In the combat against the “biggest internal security threat”, children’s education has been the biggest casualty. Almost all girls we met who once used to walk down to the government school at Trilochanpur village have stopped doing so due to the intimidating presence of the CRPF personnel. The fear of sexual violence was also expressed by some.
Ever since the news of the Vedanta mining Niyamgiri reached the Dongria Kondh, they have become suspicious of the government’s health and educational programmes in which Vedanta is also associated in the name of corporate social responsibility. It is ironic that everybody starts talking of development of health and education in tribal areas only when a big project arrives in the region as if it is not the primary responsibility of the government. But local people see it differently. As Lado Sikoka, one of the leaders of the NSS says:
If the government wants to give education and health facilities why tag it to mining Niyamagiri? Can’t it be without that? We are not sending our children to schools as Vedanta is involved in the distribution of mid-day meal in schools. We feel that by giving food they will teach our children to sell Niyamagiri to Vedanta. When they come to us and promise health and education, we tell them that we do not need all that. We want the mountain to be ours only. Our children and future generations will survive only if we keep the mountain forever.
Paying the price for resistance does not stop here. People are being regularly picked up without being told on what charges it is being done. Dillu Majhi, a committed activist of the NSS was picked by the police when he had gone to the weekly haat (market) of Lanjigarh to sell vegetables and fruits. After spending two months in jail, he was released on bail. “The police confronted me and insisted I get into their vehicle. I protested and told them I am here to simply sell whatever I have. We work hard for our living. Why do you want to take me?” His eyes became moist as the pain and bewilderment came back to him while reliving those moments of being arrested in the marketplace. He was arrested on the basis of some cases foisted on the activists during the 2008 sit-in at the plant.
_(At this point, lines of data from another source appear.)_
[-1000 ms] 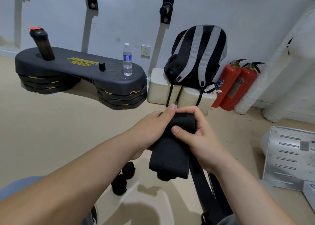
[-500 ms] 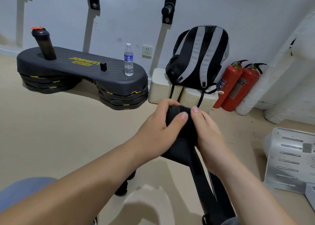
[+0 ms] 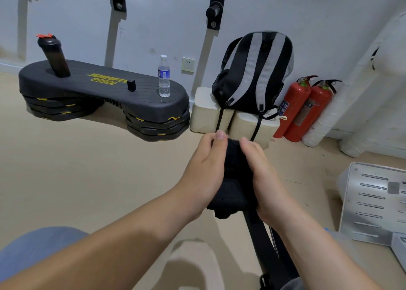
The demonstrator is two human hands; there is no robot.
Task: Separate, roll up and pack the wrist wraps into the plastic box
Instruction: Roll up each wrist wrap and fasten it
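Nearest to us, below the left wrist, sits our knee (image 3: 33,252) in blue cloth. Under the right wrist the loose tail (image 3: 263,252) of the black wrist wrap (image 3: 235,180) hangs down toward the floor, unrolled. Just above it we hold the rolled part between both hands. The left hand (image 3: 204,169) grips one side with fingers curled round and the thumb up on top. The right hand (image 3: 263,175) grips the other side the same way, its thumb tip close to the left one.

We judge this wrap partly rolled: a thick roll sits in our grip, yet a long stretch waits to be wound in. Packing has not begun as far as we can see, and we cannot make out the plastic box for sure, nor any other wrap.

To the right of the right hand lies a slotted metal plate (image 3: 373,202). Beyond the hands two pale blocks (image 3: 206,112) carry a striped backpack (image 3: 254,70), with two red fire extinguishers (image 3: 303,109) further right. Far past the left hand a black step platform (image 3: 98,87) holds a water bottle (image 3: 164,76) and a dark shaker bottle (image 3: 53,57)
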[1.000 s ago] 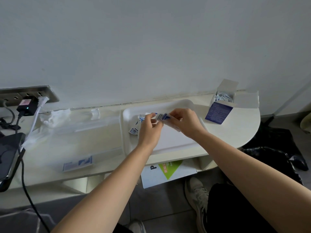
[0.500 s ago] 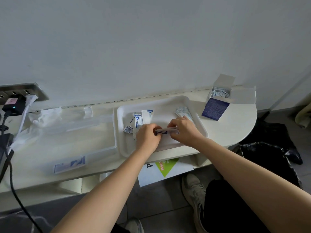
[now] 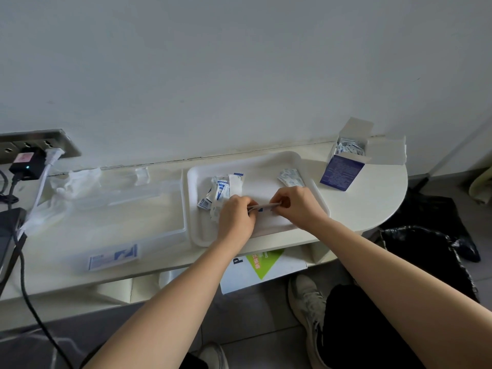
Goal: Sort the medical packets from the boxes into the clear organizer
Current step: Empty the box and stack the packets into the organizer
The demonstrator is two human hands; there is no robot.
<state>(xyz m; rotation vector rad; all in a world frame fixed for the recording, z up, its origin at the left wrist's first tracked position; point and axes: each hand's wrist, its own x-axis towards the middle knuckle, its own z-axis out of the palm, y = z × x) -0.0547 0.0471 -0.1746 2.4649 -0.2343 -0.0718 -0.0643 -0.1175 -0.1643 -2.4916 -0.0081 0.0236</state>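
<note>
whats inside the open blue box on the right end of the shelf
Small white packets with blue print, loosely heaped at the open top of the blue box. Its walls hide how deep the heap goes and anything beneath.

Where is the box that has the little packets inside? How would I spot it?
Look at the white table against the wall and go to its rounded right end, past the white tray. There stands a small box with a dark blue front. Its top flap is open and white packets fill it, unlike the flat blue-and-white box lying far left.
</note>
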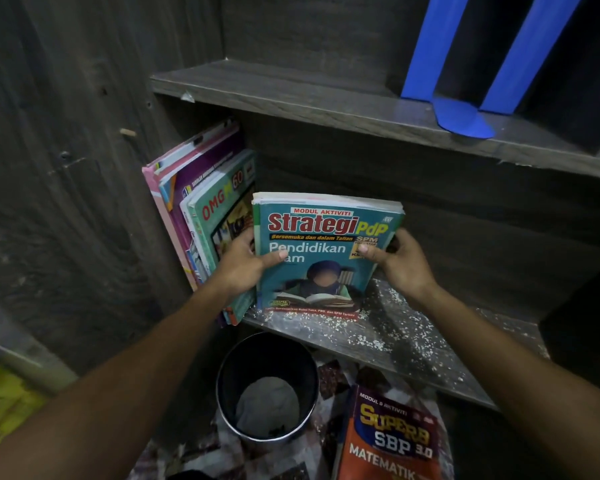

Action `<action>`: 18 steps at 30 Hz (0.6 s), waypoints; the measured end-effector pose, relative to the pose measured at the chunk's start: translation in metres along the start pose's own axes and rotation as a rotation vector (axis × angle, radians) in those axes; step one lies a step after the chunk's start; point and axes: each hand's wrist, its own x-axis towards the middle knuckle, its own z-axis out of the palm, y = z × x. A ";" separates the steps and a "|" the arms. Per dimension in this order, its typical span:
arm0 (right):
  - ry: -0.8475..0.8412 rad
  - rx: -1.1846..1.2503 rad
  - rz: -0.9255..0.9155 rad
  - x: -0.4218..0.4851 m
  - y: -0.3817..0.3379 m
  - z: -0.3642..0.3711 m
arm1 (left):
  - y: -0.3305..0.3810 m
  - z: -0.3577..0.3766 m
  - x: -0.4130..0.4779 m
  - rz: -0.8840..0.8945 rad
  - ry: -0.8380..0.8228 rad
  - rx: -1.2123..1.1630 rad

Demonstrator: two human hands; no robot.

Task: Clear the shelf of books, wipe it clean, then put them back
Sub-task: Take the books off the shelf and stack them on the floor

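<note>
Stage: clearing, by my reading - not finished.

Teal book (326, 230) stands upright on the lower shelf (413, 334), front cover to the camera. Left hand (243, 263) at the book's 9 o'clock edge, right hand (400, 263) at its 3 o'clock edge. Each grip is closed on the book, thumb across the cover, fingers behind.

Leaning books (219, 202) at 9 o'clock of the teal one rest against the side wall - these are left to remove. Orange book (392, 441) lies on the floor at 5 o'clock, so at least one is likely already out.

The shelf board is covered in white specks, so it is not yet wiped. Neither hand holds a cloth. Bin (267, 355) on the floor at 6 o'clock.

Left to do: rest of clearing, the wipe, all re-shelving.
</note>
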 end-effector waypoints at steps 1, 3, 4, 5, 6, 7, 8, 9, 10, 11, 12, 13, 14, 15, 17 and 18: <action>-0.014 -0.012 0.001 -0.002 0.006 0.001 | -0.005 0.000 0.001 -0.004 -0.005 -0.008; -0.044 -0.053 -0.012 -0.006 0.016 0.005 | -0.015 0.000 0.002 -0.005 -0.010 -0.013; -0.054 -0.066 -0.017 -0.008 0.020 0.006 | -0.020 0.001 0.001 0.002 -0.006 0.002; -0.057 -0.072 -0.013 -0.009 0.024 0.008 | -0.026 0.002 0.002 0.012 -0.003 0.028; -0.057 -0.068 -0.010 -0.010 0.027 0.009 | -0.031 0.004 0.001 0.025 0.000 0.060; -0.050 -0.064 -0.006 -0.010 0.028 0.010 | -0.035 0.004 0.001 0.035 0.007 0.086; -0.044 -0.057 -0.006 -0.010 0.029 0.011 | -0.037 0.004 0.001 0.043 0.017 0.104; -0.034 -0.044 0.000 -0.009 0.030 0.010 | -0.038 0.004 0.002 0.052 0.027 0.113; -0.027 -0.022 0.008 -0.008 0.030 0.010 | -0.039 0.004 0.004 0.063 0.032 0.116; -0.022 0.000 0.015 -0.008 0.031 0.009 | -0.039 0.004 0.005 0.074 0.033 0.116; -0.021 0.017 0.017 -0.008 0.030 0.009 | -0.037 0.003 0.005 0.079 0.030 0.113; -0.017 0.023 0.019 -0.008 0.030 0.008 | -0.036 0.004 0.005 0.078 0.025 0.106; -0.015 0.024 0.017 -0.008 0.030 0.008 | -0.034 0.004 0.004 0.075 0.022 0.104; -0.012 0.025 0.015 -0.009 0.030 0.007 | -0.034 0.004 0.003 0.077 0.019 0.108; -0.016 0.030 0.014 -0.013 0.029 0.006 | -0.033 0.005 0.001 0.087 0.017 0.135; -0.020 0.034 0.014 -0.014 0.029 0.005 | -0.033 0.005 -0.001 0.089 0.018 0.146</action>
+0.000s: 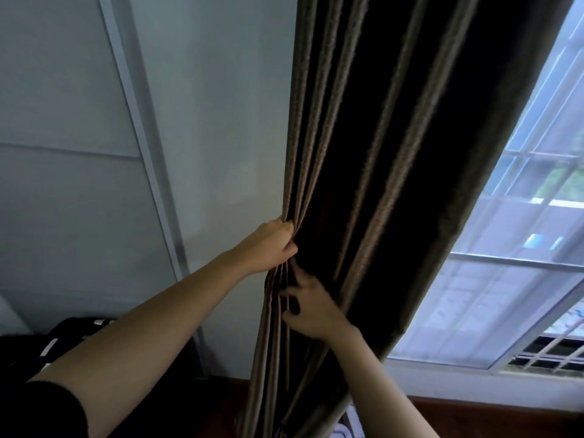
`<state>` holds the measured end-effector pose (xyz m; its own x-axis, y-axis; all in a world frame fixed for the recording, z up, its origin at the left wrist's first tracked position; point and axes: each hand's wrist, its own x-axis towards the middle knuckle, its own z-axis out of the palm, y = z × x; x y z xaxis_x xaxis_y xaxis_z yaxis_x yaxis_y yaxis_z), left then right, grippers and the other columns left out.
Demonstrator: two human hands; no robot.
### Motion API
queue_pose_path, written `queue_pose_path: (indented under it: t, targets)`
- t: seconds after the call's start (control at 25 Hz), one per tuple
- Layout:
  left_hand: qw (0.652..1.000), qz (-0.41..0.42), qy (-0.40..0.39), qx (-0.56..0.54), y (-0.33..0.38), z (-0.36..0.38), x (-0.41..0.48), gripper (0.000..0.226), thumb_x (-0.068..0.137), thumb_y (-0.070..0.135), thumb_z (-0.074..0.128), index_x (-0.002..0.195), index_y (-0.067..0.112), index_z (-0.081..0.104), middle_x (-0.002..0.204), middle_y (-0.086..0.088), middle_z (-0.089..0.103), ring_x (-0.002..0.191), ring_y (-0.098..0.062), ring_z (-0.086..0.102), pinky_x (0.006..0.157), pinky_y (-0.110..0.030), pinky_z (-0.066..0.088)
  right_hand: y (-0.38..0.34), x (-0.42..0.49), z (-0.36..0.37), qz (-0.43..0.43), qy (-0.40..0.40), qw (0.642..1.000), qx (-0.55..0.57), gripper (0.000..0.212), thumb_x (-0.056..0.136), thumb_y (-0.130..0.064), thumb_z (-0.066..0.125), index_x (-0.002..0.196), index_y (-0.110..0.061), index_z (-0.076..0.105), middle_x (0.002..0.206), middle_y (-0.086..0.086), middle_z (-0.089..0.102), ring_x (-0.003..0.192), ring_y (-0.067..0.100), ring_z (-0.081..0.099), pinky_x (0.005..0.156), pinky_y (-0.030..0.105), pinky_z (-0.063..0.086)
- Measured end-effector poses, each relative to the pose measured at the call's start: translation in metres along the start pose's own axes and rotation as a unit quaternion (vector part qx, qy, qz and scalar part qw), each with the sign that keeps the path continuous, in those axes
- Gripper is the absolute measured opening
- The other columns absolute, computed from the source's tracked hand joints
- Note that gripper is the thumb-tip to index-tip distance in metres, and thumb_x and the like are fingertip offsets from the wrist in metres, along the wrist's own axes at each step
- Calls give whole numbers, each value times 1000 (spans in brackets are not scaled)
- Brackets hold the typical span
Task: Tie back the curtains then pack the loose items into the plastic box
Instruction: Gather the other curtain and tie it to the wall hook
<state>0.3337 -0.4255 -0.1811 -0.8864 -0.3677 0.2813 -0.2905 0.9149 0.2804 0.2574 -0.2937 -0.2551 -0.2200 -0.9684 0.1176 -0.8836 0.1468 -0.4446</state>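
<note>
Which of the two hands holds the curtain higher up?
The left hand, fist closed round the bunched folds of the dark curtain; the right hand sits just below it, fingers pinching the pleats.

On your left you've got a pale panel (63, 90) with a thin grey rail (139, 137) running down its edge, and right beside it a plain white wall (221, 121). Over on your right there's a bright window (521, 216), bars crossing the glass, and a white grille (543, 352) showing at its lower corner. Down low, reddish-brown wooden floor (493, 418) runs beneath the sill. At bottom left sits something dark with white stripes (47, 343), too dim to identify.
</note>
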Motion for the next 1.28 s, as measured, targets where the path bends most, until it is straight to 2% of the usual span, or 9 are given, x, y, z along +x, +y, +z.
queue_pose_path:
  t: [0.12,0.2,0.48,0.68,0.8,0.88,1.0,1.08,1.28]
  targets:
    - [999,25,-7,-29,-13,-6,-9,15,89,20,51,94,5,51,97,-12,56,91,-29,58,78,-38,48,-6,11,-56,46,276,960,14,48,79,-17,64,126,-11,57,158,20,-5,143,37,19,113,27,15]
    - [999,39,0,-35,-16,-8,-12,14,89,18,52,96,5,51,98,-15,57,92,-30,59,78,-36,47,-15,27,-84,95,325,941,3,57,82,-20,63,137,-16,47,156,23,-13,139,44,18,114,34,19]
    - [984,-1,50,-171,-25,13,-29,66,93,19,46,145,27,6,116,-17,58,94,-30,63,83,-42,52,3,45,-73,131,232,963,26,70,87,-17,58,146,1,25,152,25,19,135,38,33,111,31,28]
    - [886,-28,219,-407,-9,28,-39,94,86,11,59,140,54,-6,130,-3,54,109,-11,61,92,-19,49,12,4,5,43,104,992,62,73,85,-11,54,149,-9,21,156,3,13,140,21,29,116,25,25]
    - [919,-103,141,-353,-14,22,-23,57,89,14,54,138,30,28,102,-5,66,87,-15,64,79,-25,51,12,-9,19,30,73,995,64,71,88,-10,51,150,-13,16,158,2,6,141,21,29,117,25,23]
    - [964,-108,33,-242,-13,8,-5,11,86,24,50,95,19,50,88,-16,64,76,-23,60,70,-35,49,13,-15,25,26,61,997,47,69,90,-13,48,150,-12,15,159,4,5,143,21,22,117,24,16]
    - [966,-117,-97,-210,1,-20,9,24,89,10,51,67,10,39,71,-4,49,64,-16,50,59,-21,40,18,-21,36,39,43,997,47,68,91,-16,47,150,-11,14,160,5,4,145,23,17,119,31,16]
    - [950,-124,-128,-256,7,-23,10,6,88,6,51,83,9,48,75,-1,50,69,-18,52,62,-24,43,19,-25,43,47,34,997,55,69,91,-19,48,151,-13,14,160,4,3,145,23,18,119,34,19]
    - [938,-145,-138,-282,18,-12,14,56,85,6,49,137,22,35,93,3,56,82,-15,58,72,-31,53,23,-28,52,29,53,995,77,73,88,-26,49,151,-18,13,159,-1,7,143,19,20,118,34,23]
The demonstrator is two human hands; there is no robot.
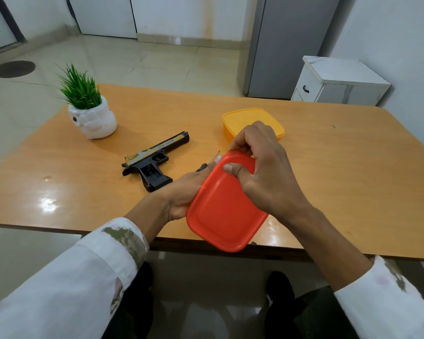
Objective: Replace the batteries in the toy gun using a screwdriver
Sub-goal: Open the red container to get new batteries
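Toy gun [154, 162]: 1 | screwdriver [202, 168]: 1 | left hand [181, 195], right hand [264, 167] both grip red box [225, 214]

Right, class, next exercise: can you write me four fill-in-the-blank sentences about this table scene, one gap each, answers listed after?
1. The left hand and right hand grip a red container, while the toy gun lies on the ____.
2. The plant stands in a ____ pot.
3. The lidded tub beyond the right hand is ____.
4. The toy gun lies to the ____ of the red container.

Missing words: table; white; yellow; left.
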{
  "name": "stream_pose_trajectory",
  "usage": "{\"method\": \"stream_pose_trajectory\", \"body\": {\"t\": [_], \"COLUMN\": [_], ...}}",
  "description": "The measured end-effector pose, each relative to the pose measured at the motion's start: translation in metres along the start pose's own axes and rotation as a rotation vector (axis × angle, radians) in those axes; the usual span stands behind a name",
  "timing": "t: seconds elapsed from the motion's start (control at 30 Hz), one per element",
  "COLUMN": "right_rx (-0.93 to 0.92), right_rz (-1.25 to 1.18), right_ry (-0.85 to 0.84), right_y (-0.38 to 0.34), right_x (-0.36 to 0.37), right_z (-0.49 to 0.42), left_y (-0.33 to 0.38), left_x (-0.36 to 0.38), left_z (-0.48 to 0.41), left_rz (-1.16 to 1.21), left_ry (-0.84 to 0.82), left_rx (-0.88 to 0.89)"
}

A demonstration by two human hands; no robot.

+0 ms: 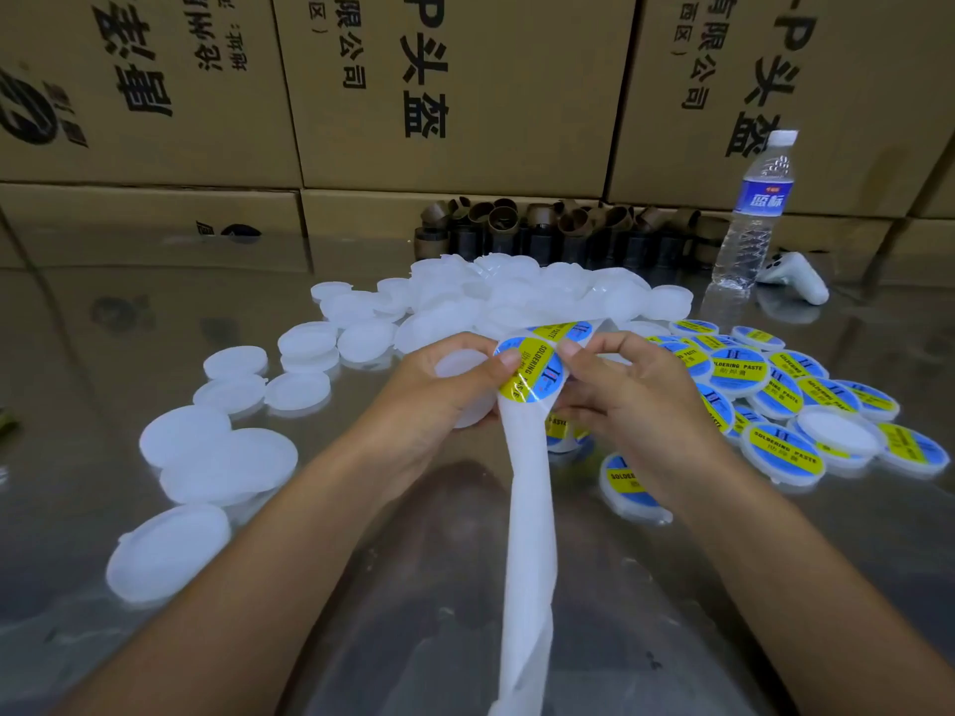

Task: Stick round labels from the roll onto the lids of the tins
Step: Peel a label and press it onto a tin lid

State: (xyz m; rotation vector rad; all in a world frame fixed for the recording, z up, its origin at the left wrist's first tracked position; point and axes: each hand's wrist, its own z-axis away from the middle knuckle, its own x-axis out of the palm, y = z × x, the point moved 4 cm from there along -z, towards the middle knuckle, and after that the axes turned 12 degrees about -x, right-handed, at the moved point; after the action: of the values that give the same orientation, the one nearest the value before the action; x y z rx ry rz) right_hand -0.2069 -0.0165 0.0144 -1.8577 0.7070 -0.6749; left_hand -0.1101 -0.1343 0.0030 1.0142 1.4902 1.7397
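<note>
My left hand [439, 390] grips a plain white lid [457, 365], with its thumb on the edge of a round blue-and-yellow label [532, 374]. My right hand [620, 390] pinches the label's other edge and the backing strip. The white backing strip [529, 534] hangs down from the label toward me, and a further label [560, 330] sits on it above my hands. A heap of unlabelled white lids [517, 292] lies behind my hands, with more lids [227, 457] scattered to the left. Labelled lids [785, 449] are piled to the right.
The work surface [155, 312] is shiny metal. Cardboard boxes [439, 95] form a wall behind it. Several empty brown roll cores [542, 230] stand at the back. A water bottle [754, 209] and a white controller-like object [790, 276] stand at the back right.
</note>
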Motion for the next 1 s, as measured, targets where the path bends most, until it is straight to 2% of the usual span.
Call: {"method": "stream_pose_trajectory", "body": {"t": [0.13, 0.27, 0.37, 0.53, 1.0], "right_rx": [-0.425, -0.785, -0.756, -0.752, -0.796], "right_rz": [0.492, 0.82, 0.92, 0.92, 0.879], "right_ry": [0.174, 0.134, 0.061, 0.003, -0.047], "right_y": [-0.01, -0.017, -0.014, -0.012, -0.012], "right_x": [-0.005, 0.007, 0.009, 0.007, 0.006], "right_z": [0.006, 0.014, 0.011, 0.008, 0.007], "left_y": [0.0, -0.002, -0.002, -0.004, -0.006], "left_x": [-0.003, -0.003, -0.002, -0.001, 0.002], "left_z": [-0.003, -0.003, -0.002, -0.002, -0.002], "left_rz": [0.022, 0.031, 0.098, 0.18, 0.244], "left_ry": [0.01, -0.024, -0.085, -0.146, -0.21], "left_rx": [0.018, 0.019, -0.003, -0.078, -0.14]}}
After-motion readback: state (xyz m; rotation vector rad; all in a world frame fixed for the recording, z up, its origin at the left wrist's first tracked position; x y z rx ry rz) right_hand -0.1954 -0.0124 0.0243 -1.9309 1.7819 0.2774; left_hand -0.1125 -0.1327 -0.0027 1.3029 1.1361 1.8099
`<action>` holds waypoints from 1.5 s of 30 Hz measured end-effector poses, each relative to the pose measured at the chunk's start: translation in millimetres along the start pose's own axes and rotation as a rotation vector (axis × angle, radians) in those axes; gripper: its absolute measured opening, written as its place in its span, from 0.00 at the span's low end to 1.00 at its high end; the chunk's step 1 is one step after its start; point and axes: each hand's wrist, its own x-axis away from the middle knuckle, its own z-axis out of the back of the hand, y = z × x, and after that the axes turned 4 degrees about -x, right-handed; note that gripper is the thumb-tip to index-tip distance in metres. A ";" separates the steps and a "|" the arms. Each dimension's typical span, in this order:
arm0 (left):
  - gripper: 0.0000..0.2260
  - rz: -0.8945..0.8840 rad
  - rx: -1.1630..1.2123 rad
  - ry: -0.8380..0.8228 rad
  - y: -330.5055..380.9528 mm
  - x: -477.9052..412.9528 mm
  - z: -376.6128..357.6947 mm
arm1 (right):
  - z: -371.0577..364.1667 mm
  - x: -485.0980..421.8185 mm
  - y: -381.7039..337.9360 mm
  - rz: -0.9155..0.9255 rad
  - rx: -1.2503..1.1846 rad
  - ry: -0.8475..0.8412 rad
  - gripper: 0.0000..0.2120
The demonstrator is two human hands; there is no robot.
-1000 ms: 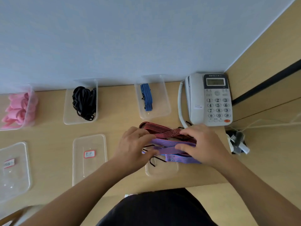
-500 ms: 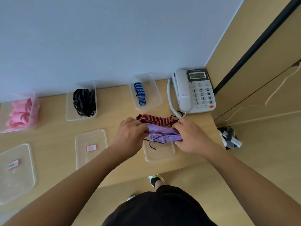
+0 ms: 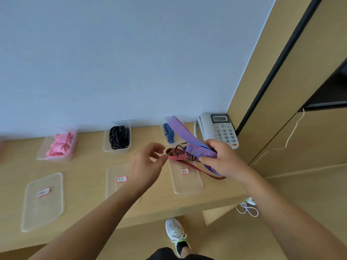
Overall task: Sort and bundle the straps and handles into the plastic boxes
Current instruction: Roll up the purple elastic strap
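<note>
Hold the purple strap (image 3: 185, 135) tight in the gripping right hand (image 3: 223, 160); bring the left hand (image 3: 146, 164), fingers loose and empty, to pinch the red strap (image 3: 176, 156) and unhook gently.

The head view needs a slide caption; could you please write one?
Right hand grips the blue-red strap beside a red strap; left hand open nearby.

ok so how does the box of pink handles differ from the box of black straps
The left box holds pink handles in a loose heap; the middle box holds black straps in a tight tangle. The left box looks wider, the middle box narrower. Both are clear plastic, lidless, near the wall.
</note>
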 end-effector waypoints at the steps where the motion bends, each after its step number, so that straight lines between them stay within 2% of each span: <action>1: 0.13 -0.005 0.021 -0.083 4.3 4.9 3.4 | 2.7 6.2 -9.4 -0.004 -0.112 -0.008 0.12; 3: 0.17 -0.015 0.104 -0.208 16.8 13.1 7.1 | 9.6 19.6 -24.6 -0.012 -0.323 -0.032 0.10; 5: 0.18 0.040 0.289 -0.265 35.9 15.8 9.6 | 18.2 33.0 -35.1 -0.004 -0.466 -0.075 0.10; 8: 0.05 0.025 0.422 -0.286 66.2 19.3 15.0 | 30.8 52.5 -43.1 0.002 -0.595 -0.143 0.08; 9: 0.05 -0.013 0.404 -0.278 74.4 21.3 16.8 | 35.0 58.6 -44.1 -0.001 -0.594 -0.165 0.09; 11: 0.08 -0.036 0.383 -0.258 89.5 24.5 21.2 | 43.0 69.6 -43.2 -0.007 -0.544 -0.227 0.11; 14: 0.04 -0.025 0.484 -0.224 112.4 26.9 29.1 | 53.5 80.9 -41.5 -0.018 -0.406 -0.371 0.09; 18: 0.06 -0.106 0.544 -0.208 150.9 35.2 34.8 | 70.3 84.6 -42.5 0.029 -0.084 -0.665 0.22; 19: 0.07 -0.124 0.540 -0.204 161.4 38.4 33.8 | 76.3 85.2 -46.0 0.049 -0.031 -0.687 0.24; 21: 0.06 -0.144 0.530 -0.187 180.7 44.9 30.0 | 88.1 87.4 -57.3 0.121 -0.079 -0.615 0.22; 26: 0.06 -0.197 0.496 -0.048 216.0 52.1 20.8 | 108.8 89.0 -82.5 0.296 -0.652 -0.307 0.12; 31: 0.04 -0.169 0.513 0.065 225.1 55.9 14.8 | 97.5 89.4 -94.7 0.319 -0.787 -0.153 0.06; 33: 0.08 -0.136 0.533 0.066 222.3 60.0 10.2 | 95.7 87.6 -98.9 0.303 -0.879 -0.085 0.06; 35: 0.16 -0.103 0.534 -0.029 215.6 64.9 5.5 | 99.1 84.8 -103.2 0.317 -0.954 -0.034 0.08; 38: 0.13 -0.091 0.537 -0.170 206.7 75.1 -4.8 | 106.2 81.0 -111.0 0.374 -0.963 0.021 0.09; 41: 0.07 -0.046 0.558 -0.099 206.7 75.1 -11.3 | 111.7 77.2 -112.8 0.454 -0.827 0.045 0.11; 45: 0.11 -0.044 0.636 -0.124 212.0 71.2 -11.4 | 124.4 76.2 -111.3 0.561 -0.501 0.067 0.19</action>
Similar is the case of Bhima Majhi. He was active in the anti-plant struggle during 2002-04. After 10 years he was picked up by the local police in May immediately after the Lok Sabha general elections, and is still in jail. He has been charged in a case of burning a company storehouse in 2004. After these arrests, the male members especially are afraid of going to the market or outside the village. The weekly haat is the place where the police take advantage of their presence and arrest them. Not letting people even take their produce to the market is a serious violation of the right to livelihood. They are unable to figure out the reasons for the arrests when the plant is in operation and the mining of Niyamgiri has stopped after the decisions of the gram sabha. Why are the police invoking old charges even now? What is this intimidation being done for? Acche din for corporates seems to be thus pegged on this institutionalised terrorisation of people who dare to resist the juggernaut of capital today.